Fårö

Fårö is a small, 113 km-square, island in the Baltic Sea, linked by ferry to its larger neighbour, Gotland. Its landscape is distinctive: the entire island is made up of limestone rock, with areas of agricultural land interspersed with areas of shrubland.

Before his arrival on Fårö, Ingmar Bergman was somewhat sceptical. Looking for a location to shoot Through a Glass Darkly, he had decided that the Orkney Islands might be suitable. His production team dismissed his idea as too expensive, suggesting that Bergman ought at least to take a look at Fårö, a place he had never previously visited. His encounter with the island was life-changing. "If one wished to be solemn, it could be said that I had found my landscape, my real home; if one wished to be funny, one could talk about love at first sight." Including Through a Glass Darkly, Bergman was to shoot six films and one television series on Fårö.

He also made two documentary films about the island and its inhabitants: Fårö Document and Fårö Document 1979. When filming Persona he discovered an area of land that he subsequently purchased and built a house on. He stayed there as often as his Stockholm duties would allow until 2003, when he sold his apartment in Stockholm and moved permanently to Fårö. He has very seldom left the island ever since. In the early 1970s Bergman almost realised his plans to build his own film production centre on Fårö, but those plans were thwarted by the highly-publicised trouble he had with the tax authorities which forced him into exile. He did, however, build a fully functional studio there, where Scenes from a Marriage was filmed.

The films which make the most expressive use of the distinctive Fårö landscape are Through a Glass Darkly, Persona, Shame and A Passion. The barren, stony landscape framed by the Baltic Sea, has often been regarded as a metaphor for some of his characters' inner emotional states.
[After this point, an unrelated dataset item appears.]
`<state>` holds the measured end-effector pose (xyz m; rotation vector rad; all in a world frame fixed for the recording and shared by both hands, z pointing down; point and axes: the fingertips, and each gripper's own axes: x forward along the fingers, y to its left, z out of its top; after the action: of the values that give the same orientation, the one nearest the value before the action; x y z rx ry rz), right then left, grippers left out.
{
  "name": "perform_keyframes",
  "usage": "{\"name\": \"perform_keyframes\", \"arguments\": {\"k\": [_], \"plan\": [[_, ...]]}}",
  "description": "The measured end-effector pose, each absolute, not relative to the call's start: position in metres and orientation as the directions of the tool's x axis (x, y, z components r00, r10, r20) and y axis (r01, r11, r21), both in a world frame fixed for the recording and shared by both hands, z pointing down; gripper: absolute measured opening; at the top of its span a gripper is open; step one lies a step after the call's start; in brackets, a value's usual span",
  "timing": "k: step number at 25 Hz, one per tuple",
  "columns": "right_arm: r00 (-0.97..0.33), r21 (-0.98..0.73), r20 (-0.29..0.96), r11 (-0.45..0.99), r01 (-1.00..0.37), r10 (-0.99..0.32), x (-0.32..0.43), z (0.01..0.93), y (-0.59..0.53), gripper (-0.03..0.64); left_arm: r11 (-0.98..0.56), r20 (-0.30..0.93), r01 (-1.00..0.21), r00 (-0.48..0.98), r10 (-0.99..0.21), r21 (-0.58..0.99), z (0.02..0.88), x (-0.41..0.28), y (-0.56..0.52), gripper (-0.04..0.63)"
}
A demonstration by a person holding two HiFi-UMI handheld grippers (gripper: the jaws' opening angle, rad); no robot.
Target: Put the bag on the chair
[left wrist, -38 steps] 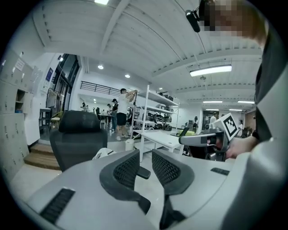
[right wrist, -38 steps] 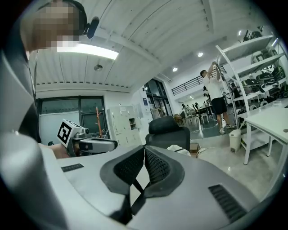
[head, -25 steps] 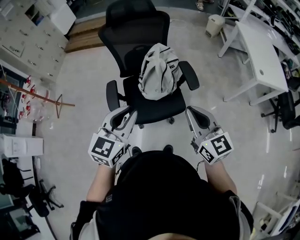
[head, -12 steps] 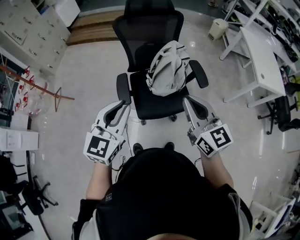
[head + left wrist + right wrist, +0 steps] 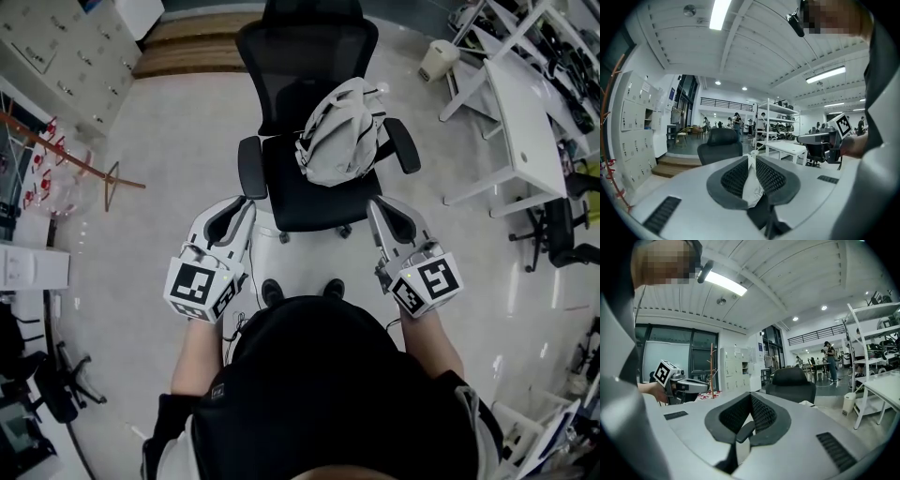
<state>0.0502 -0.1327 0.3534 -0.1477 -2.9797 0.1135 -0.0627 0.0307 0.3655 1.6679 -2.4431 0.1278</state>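
Black office chair (image 5: 309,202) on pale glossy floor (image 5: 159,225), grey-white bag (image 5: 337,141) on its seat.

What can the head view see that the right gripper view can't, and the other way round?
Only the head view clearly shows the grey-and-white fabric backpack lying on the seat of the black mesh office chair, seen from above. Only the right gripper view shows the long ceiling strip light and people standing far off. Both show that chair, the white rectangular desk and the small white plastic bin near it.
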Motion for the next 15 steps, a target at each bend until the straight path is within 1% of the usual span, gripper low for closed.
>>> {"name": "perform_keyframes", "arguments": {"k": [15], "plan": [[-0.981,-0.102,0.150,0.989,0.106,0.121,0.0390,0.3606,-0.1369,0.028,0.373,0.205,-0.927,-0.360,-0.910,0.027,0.3682,-0.0675,0.0209,0.052]]}}
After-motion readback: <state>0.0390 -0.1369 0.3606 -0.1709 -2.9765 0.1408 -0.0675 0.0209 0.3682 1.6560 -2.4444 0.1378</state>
When Bergman first came to the island he felt he had found his real home.

The first was intuitive. This is your landscape, Bergman. It corresponds to your innermost imaginings of forms, proportions, colors, horizons, sounds, silences, lights and reflections. Security is here. Don't ask why. Explanations are clumsy rationalizations with hindsight. In, for instance, your profession you look for simplification, proportion, exertion, relaxation, breathing. The Fårö landscape gives you a wealth of all that.

Ingmar Bergman died in his home at Fårö on July 30, 2007, at age 89.